= PROBLEM STATEMENT =
In the data below, the answer is the run of lines from the line containing "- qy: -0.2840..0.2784" through the line containing "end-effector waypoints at", both included; print it exactly and nothing else.

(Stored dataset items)
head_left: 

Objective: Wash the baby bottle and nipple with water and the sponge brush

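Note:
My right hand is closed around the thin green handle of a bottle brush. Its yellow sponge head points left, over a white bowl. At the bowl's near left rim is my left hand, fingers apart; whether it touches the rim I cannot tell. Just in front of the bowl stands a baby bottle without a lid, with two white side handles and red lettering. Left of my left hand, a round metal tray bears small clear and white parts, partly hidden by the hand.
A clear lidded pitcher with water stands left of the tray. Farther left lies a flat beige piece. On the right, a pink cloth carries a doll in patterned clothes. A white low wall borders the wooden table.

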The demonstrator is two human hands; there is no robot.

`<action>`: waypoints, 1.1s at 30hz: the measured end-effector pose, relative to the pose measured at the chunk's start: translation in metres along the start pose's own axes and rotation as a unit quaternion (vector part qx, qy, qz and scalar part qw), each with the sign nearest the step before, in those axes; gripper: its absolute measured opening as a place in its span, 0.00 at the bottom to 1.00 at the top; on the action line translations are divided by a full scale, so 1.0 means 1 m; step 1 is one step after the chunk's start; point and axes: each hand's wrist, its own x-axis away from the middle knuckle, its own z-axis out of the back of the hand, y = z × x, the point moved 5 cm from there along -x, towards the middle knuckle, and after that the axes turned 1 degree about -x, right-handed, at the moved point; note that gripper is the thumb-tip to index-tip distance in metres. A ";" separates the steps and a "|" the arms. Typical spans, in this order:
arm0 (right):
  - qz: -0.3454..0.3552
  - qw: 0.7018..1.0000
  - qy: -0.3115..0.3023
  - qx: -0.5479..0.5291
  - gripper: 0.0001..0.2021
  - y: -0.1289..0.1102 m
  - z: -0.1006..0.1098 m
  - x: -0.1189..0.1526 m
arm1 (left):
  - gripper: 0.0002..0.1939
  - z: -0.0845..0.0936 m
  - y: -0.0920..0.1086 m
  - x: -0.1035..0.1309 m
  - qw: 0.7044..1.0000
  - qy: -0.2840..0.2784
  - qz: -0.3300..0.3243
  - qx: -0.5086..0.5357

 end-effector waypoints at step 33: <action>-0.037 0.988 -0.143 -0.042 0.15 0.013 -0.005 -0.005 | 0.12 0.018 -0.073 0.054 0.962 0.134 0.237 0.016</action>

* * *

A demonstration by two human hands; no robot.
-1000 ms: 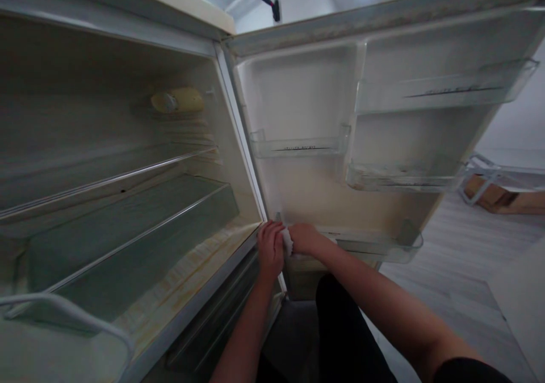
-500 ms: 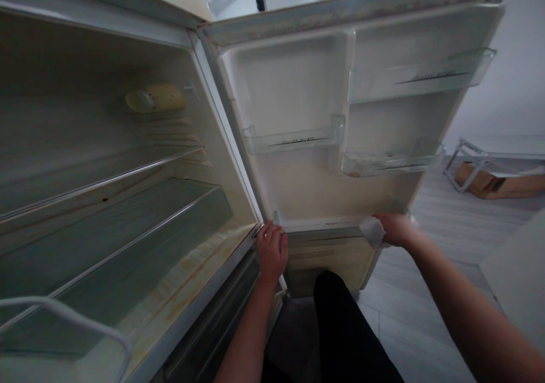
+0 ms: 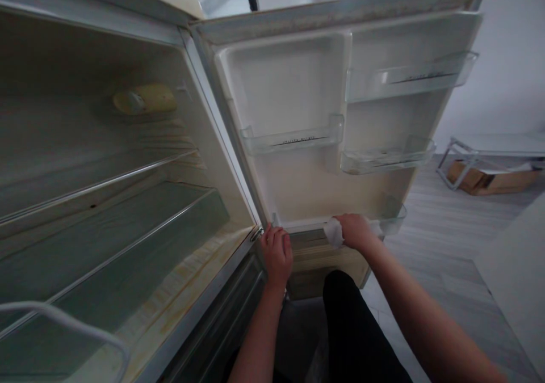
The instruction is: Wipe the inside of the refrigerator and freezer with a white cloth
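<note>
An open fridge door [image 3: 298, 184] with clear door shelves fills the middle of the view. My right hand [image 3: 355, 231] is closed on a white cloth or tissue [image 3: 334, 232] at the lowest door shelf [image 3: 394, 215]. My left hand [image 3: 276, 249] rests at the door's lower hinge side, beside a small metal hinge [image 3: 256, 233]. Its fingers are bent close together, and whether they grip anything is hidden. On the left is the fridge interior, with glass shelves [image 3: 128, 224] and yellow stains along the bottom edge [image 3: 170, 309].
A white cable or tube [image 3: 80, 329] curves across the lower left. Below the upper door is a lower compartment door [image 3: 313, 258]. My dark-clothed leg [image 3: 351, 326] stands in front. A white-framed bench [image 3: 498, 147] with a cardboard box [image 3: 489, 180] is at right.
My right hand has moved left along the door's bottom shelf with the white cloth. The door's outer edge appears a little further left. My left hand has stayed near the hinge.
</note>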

= YOUR SOLUTION =
  - qy: -0.2840..0.2784
  - qz: -0.3300..0.3243
  - qx: -0.5086..0.5357

 end-effector waypoints at step 33: <action>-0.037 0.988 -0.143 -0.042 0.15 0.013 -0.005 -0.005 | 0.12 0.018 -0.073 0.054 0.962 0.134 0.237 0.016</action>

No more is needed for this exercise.